Jan Niklas Rolf: ‘The Fool and the Franchiser: Formal Justice in the Political Theories of Hobbes and Rawls’, Ethics & Global Politics, 9 (2016).

Abstract: Thomas Hobbes and John Rawls are usually portrayed in antagonistic terms. While Hobbes, one of the first scholars to translate Thucydides, is often held to be an archetypal realist, Rawls, a self-proclaimed follower of Kant, is frequently said to argue from an explicit normative position. In this paper, I try to demonstrate that the two philosophers have more in common than is generally thought. Drawing on Hobbes’s answer to the fool and Rawls’s analogy of the franchiser, I suggest that there is a powerful link between the two philosophers that can tell us something valuable about their theories of formal justice. Against Brian Barry’s characterization of Hobbes as an advocate of justice as mutual advantage and Rawls as a proponent of both justice as mutual advantage and justice as impartiality, I argue that the two philosophers adhere to one and the same tradition of justice, justice as reciprocity, which bases obligations of reciprocity not only on explicit express, but also on tacit acceptance of benefits.

Essay: The Domestic Analogy Revisited: Hobbes on International Order

David Singh Grewal, ‘The Domestic Analogy Revisited: Hobbes on International Order’, Yale Law Journal, 125, 3 (2016).

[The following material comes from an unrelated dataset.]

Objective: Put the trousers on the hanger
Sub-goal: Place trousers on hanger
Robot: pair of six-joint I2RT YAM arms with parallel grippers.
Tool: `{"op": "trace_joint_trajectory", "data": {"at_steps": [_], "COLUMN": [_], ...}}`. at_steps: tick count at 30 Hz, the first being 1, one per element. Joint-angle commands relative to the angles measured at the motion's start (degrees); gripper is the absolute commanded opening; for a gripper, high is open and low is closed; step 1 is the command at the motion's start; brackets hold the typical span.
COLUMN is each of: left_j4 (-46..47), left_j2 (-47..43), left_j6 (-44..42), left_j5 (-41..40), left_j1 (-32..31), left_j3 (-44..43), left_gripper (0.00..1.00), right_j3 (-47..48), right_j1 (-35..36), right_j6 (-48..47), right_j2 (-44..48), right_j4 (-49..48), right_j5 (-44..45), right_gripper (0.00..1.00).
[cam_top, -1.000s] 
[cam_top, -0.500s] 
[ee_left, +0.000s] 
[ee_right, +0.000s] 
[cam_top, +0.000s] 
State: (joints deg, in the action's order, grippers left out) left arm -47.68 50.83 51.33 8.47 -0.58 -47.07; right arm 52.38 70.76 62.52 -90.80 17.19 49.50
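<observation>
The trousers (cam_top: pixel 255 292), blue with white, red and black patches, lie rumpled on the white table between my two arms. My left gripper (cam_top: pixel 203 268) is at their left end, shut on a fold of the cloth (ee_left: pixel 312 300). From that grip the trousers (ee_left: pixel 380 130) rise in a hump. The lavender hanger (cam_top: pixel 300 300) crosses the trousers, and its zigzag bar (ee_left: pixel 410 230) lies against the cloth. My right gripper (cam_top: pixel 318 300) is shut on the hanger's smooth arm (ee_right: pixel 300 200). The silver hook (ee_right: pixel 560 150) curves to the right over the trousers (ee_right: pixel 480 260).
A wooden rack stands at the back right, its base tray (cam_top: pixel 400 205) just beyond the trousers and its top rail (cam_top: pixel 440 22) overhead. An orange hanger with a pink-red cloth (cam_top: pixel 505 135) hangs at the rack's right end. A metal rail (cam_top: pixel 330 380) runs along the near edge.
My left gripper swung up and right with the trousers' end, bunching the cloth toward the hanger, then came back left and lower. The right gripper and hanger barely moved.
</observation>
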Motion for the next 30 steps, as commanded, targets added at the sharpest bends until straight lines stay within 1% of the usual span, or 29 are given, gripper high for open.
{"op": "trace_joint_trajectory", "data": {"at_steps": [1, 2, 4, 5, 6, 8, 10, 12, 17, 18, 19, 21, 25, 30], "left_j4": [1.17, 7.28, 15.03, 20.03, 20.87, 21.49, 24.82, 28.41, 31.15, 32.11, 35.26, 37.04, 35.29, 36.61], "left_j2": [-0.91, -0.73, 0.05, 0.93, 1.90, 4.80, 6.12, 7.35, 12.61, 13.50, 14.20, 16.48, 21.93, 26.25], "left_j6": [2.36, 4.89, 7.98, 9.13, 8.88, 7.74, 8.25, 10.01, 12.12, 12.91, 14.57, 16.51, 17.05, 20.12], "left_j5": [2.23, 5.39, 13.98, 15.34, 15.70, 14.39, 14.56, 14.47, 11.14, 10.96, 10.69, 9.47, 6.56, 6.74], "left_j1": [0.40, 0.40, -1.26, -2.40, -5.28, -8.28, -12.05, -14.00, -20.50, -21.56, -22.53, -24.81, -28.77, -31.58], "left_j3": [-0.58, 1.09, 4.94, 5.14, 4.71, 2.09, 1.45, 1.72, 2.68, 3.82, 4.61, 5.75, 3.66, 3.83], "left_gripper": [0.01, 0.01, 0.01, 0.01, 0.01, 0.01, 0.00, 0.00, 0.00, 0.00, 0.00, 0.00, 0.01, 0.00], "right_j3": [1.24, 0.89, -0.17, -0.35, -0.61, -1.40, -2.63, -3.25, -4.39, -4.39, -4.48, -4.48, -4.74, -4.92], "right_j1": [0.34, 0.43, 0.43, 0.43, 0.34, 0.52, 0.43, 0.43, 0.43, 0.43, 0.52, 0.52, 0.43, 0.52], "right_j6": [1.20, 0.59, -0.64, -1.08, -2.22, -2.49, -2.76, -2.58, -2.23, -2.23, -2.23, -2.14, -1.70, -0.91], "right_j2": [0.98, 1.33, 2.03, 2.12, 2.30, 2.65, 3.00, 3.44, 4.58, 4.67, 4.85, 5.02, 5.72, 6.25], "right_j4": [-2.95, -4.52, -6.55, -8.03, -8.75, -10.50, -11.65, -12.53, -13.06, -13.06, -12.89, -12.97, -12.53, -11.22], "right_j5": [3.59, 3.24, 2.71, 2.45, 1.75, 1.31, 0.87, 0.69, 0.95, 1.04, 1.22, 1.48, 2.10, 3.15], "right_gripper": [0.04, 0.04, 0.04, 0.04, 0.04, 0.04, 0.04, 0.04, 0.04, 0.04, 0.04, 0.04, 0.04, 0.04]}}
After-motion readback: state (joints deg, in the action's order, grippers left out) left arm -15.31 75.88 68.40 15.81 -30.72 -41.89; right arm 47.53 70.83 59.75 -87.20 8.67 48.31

Abstract: This Essay reexamines Thomas Hobbes’s understanding of international order. Hobbes defended the establishment of an all-powerful sovereign as the solution to interpersonal conflict, and he advanced an analogy between persons and states. Extending this “domestic analogy,” theorists following Hobbes have supposed that a global sovereign would prove the solution to interstate conflict. Yet Hobbes himself never proposed a global sovereign, which has led some scholars to diagnose an apparent inconsistency in his philosophy.

This Essay seeks to resolve that inconsistency, drawing on Hobbes’s theory of the passions and his hope for radical political transformation. Hobbes believed that the solution to international disorder was not analogous but rather identical to the solution to domestic strife: both would be overcome through the establishment of a “well-ordered commonwealth.” Hobbes argued that a state capable of securing peace within its borders was unlikely to make aggressive war outside them. The radical transformation he envisaged in domestic politics would thus in itself mitigate and perhaps even overcome international conflict.

This “realist-utopian” position aligns Hobbes more closely with later social-contract theorists, including Jean-Jacques Rousseau, Immanuel Kant, and John Rawls. It also invites a reconsideration of the foundational principles of international law, with implications for contemporary problems from humanitarian intervention to economic integration. Hobbes’s realist-utopianism provides a needed corrective not only to the narrowly defined realism that has long claimed his imprimatur, but also to realism’s rivals, which unwittingly share its premises.